Zinkmangel verstärkt die Anfälligkeit für Sommerekzem deutlich, weil die Hautbarriere geschwächt ist. Eine gezielte Zinkversorgung ist kein Wundermittel, aber ein wichtiger Baustein, um Ekzempferden über die Saison zu helfen. Idealerweise schon 6–8 Wochen vor Beginn der Mückenflugzeit mit der Ergänzung starten.
Reicht mein normales Mineralfutter aus?
Kommt darauf an. Viele Standard-Mineralfutter enthalten zwar Zink, aber in Mengen, die nur den Grundbedarf decken. Wenn das Pferd Symptome zeigt oder in einer Belastungsphase ist, lohnt sich ein gezieltes Zink-Ergänzungsfutter zusätzlich.

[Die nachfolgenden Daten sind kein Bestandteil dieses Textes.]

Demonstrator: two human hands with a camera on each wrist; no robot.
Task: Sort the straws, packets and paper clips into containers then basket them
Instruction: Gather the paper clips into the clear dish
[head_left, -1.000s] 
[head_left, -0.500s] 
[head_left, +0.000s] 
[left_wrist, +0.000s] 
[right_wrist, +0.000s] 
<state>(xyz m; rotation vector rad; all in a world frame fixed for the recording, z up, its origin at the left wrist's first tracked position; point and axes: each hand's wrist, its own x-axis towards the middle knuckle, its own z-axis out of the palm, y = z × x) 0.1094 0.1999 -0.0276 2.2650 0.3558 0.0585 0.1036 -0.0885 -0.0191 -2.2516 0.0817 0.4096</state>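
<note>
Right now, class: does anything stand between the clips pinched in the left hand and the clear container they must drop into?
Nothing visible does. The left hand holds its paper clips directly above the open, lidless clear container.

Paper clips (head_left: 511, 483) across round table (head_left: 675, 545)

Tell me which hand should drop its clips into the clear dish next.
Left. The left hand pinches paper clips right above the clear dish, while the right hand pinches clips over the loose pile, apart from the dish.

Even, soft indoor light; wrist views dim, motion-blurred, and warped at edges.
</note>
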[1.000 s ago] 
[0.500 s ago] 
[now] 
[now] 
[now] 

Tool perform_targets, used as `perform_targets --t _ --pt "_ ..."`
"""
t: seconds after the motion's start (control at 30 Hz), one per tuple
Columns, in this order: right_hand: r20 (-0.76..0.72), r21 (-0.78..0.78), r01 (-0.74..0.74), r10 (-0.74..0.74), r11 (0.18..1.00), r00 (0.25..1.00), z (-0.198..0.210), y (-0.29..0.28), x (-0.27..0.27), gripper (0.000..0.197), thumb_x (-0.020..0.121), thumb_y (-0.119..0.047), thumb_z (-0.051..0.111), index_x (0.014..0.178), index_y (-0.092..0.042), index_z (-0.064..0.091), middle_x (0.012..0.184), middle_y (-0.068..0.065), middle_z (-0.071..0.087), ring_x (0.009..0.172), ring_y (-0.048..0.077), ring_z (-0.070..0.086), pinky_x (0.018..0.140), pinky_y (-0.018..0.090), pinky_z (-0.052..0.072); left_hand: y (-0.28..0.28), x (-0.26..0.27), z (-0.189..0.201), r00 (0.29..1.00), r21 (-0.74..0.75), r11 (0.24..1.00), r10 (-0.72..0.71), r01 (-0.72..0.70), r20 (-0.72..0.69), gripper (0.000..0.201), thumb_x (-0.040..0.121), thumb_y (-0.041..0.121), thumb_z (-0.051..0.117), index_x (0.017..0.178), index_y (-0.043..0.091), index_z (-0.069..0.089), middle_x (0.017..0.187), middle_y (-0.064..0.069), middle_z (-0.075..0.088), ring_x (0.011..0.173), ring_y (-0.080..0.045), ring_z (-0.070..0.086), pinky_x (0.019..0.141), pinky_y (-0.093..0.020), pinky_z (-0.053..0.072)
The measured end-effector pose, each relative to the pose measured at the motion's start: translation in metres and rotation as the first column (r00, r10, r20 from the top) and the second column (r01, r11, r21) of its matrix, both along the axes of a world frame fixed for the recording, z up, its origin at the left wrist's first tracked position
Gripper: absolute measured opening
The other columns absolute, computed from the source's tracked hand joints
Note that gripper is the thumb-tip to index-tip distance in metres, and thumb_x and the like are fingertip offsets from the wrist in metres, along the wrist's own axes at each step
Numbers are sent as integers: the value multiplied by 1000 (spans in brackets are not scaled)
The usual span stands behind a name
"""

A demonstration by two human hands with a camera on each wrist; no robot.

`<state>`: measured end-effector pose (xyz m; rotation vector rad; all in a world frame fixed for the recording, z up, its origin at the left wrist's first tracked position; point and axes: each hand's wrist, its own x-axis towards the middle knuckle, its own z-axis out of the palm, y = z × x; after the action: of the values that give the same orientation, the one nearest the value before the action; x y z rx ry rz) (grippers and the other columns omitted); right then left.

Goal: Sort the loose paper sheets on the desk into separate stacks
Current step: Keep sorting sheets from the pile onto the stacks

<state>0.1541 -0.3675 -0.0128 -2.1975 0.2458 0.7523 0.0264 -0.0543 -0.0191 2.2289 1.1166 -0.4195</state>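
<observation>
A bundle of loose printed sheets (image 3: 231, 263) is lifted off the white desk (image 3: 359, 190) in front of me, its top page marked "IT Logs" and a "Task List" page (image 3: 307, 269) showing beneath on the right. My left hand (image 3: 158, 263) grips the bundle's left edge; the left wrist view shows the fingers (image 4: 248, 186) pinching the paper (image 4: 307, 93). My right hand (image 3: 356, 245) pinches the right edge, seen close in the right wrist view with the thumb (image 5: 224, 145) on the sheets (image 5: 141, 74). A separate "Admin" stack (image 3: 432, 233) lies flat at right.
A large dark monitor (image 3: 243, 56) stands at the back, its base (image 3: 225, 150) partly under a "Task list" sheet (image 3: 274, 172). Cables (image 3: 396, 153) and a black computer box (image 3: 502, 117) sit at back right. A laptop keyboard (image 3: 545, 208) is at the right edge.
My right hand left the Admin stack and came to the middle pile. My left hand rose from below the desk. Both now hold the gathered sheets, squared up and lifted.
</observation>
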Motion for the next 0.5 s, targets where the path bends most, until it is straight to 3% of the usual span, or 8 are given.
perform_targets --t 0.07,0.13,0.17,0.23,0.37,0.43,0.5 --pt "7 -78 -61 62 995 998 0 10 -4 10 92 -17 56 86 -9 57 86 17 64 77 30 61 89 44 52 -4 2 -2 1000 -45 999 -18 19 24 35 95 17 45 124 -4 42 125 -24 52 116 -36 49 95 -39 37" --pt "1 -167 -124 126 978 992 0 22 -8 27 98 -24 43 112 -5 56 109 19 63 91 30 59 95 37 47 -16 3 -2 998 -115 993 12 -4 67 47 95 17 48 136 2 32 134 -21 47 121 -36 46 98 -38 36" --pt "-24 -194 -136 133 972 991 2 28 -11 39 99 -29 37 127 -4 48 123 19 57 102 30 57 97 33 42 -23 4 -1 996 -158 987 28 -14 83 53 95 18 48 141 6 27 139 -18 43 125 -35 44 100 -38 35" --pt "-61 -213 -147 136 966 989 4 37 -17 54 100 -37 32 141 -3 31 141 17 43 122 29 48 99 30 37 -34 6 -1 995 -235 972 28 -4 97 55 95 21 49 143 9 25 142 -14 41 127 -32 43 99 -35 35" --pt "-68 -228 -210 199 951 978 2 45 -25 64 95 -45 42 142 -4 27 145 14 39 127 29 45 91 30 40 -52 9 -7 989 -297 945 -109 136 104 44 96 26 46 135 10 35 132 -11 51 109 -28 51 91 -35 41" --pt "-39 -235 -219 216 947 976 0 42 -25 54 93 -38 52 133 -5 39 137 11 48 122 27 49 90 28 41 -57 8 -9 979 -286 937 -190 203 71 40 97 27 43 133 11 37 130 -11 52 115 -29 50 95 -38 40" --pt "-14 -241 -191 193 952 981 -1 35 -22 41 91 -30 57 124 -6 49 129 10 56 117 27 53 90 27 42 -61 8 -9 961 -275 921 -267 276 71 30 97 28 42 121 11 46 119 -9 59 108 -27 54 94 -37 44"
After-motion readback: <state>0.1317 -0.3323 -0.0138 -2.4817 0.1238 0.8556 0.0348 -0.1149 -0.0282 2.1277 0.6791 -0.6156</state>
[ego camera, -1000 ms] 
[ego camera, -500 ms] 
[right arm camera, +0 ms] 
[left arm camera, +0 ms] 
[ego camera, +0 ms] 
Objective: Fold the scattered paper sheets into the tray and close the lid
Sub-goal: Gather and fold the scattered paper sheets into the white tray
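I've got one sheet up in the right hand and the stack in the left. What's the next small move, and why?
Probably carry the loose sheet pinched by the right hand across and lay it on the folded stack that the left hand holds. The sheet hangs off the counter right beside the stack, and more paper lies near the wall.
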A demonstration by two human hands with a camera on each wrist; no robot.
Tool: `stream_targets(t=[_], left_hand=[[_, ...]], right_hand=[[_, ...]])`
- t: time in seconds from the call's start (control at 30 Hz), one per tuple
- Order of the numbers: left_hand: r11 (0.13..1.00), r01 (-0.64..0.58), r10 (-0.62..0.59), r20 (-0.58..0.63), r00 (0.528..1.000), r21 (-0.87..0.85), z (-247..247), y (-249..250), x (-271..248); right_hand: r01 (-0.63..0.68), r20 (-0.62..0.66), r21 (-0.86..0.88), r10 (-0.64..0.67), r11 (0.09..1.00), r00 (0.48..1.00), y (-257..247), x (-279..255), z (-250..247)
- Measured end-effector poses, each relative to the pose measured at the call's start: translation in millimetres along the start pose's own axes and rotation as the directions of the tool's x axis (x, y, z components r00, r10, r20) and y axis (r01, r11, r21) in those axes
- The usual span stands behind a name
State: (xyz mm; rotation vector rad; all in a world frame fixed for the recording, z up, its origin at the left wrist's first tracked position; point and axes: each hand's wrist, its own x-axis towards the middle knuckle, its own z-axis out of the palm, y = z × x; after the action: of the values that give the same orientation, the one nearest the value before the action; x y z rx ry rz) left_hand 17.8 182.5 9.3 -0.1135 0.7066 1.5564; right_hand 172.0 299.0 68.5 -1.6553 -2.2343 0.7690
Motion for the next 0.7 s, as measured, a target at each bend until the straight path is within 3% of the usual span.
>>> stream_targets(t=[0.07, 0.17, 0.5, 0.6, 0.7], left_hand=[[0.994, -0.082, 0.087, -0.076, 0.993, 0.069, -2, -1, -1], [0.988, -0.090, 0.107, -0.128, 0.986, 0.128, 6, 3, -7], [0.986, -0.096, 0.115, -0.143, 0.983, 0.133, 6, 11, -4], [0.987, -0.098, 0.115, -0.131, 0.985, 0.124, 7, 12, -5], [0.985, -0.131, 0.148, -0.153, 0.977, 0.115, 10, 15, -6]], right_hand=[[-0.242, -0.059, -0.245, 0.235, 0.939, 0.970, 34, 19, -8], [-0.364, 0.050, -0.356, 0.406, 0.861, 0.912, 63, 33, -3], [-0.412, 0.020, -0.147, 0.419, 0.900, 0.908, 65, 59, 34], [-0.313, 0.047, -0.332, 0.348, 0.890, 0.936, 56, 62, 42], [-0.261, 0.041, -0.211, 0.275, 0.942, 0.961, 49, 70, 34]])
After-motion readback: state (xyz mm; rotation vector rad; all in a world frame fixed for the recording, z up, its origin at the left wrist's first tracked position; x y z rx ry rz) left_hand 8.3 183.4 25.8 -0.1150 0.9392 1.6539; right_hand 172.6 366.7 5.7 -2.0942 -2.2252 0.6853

Warum hilft Zink bei Hufproblemen?
Hufhorn besteht zu großen Teilen aus Keratin, einem zinkhaltigen Eiweiß. Ohne ausreichend Zink kann der Körper kein stabiles Horn aufbauen – die Folge sind brüchige, splitternde Hufe und schlechte Hornqualität.
Fazit
Zinkmangel beim Pferd ist häufig, oft unerkannt – und ein Hauptgrund für schlechte Haut, brüchige Hufe und wiederkehrende Probleme wie Mauke oder Sommerekzem. Wer die typischen Symptome erkennt, gezielt supplementiert und auf hohe Bioverfügbarkeit achtet, kann viel erreichen. Bei klassischen Beschwerden lohnt sich der Versuch mit einem hochwertigen Zink-Ergänzungsfutter über mindestens 8–12 Wochen. Bei unklaren oder schweren Fällen gehört der Tierarzt mit ins Boot.